--- HOW TO COMPLETE THIS TASK ---
An exact copy of the lines from the top of the data through the line with "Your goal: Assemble" is what you should give, with no pictures in it.

DATA BELOW section start

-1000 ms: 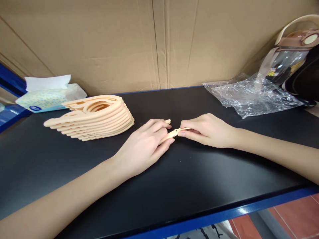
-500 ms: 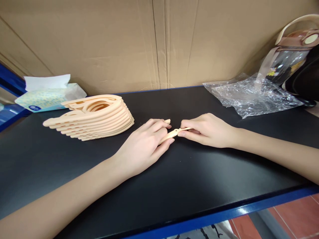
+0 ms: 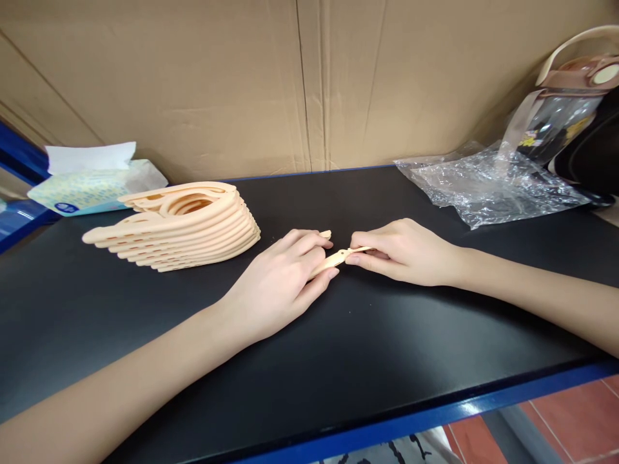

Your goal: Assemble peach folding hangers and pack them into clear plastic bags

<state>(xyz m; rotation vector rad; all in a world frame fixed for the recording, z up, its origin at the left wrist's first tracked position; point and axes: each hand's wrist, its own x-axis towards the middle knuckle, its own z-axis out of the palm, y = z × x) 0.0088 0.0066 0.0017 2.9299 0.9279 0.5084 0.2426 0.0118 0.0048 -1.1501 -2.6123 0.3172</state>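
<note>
Between both hands is a cream plastic folding hanger (image 3: 337, 258), low over the black tabletop and largely covered by my fingers. My left hand (image 3: 285, 277) is closed over its body, the thumb along the near side. A second pale end (image 3: 327, 234) pokes out past the left fingertips. With thumb and fingers, my right hand (image 3: 401, 252) pinches the thin end, just right of a small dark hole. Left of the hands lies a neat stack of matching cream hangers (image 3: 203, 229), nested on one another.
A tissue pack (image 3: 91, 187) sits behind the stack, one sheet sticking out. Crumpled clear plastic wrap (image 3: 488, 187) lies at the back right, beside a drinking bottle (image 3: 561, 116) with a carry handle. Cardboard (image 3: 217, 84) stands along the back. The table's front edge (image 3: 411, 422) is blue.
</note>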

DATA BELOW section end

--- SOLUTION TO THIS PROBLEM ---
-1000 ms: 
-500 ms: 
+0 ms: 

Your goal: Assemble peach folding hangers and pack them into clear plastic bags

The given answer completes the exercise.